Praising Bad Behavior in Adults???

Updated on October 08, 2011
L.F. asks from West Monroe, LA
12 answers

If you've read my questions before you know I do not approve of my SIL lifestyle. I know its not mine to approve but Gosh! She's single and 3 weeks away from the birth of her 2nd child. She's unemployed by choice and it seems like everyone just wants to help her stay this way. She miscarried 4 times before conceiving so she was definitely trying to get pregnant. Now she expects nothing but handouts. She thinks everyone will do everything for her at the drop of a hat, and they do, except me. I'm sorry, I'm not going to reward her with being immature and selfish.

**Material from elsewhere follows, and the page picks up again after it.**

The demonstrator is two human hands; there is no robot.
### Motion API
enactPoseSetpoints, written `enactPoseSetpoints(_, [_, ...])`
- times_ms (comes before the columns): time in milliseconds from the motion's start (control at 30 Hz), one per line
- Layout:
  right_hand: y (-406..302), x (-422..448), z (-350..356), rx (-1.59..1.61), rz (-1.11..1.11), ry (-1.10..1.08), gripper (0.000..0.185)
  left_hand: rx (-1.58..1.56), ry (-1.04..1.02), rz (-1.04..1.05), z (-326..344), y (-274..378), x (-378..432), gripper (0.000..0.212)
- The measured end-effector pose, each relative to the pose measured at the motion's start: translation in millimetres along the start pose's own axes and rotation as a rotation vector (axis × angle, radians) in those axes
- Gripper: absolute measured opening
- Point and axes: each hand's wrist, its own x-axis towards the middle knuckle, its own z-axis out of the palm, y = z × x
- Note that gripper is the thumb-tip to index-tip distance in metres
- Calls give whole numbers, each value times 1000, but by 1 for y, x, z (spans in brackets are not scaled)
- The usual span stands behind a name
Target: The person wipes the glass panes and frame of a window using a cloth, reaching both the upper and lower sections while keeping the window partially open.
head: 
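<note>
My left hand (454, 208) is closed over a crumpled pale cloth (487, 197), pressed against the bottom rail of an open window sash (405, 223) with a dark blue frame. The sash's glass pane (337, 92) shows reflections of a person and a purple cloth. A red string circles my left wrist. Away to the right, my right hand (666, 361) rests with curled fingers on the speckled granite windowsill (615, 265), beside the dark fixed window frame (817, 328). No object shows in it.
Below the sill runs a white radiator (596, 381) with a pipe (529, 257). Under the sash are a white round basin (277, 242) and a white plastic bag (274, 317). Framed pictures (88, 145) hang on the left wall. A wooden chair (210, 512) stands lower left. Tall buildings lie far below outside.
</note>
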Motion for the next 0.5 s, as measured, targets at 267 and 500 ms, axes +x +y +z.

If she learns she has to do it by herself I think she would stop with the selfishness and immaturity. Quit giving her handouts!!!!
You may see this as jealousy and that's your opinion. But come on, don't expect me to bend over backwards for her. She expects me for her sons bday party tomorrow to haul a trailer full od kids, buy hay @6.50/bale for them to sit on and buy him an extravagant gift. Mind you she hasn't come out of pocket for anything. I paid fully for his bday last year because in 4 years he's never had one and I though it was unfair to him. If she learns she has Ro it by herself I think she will straighten up and act right.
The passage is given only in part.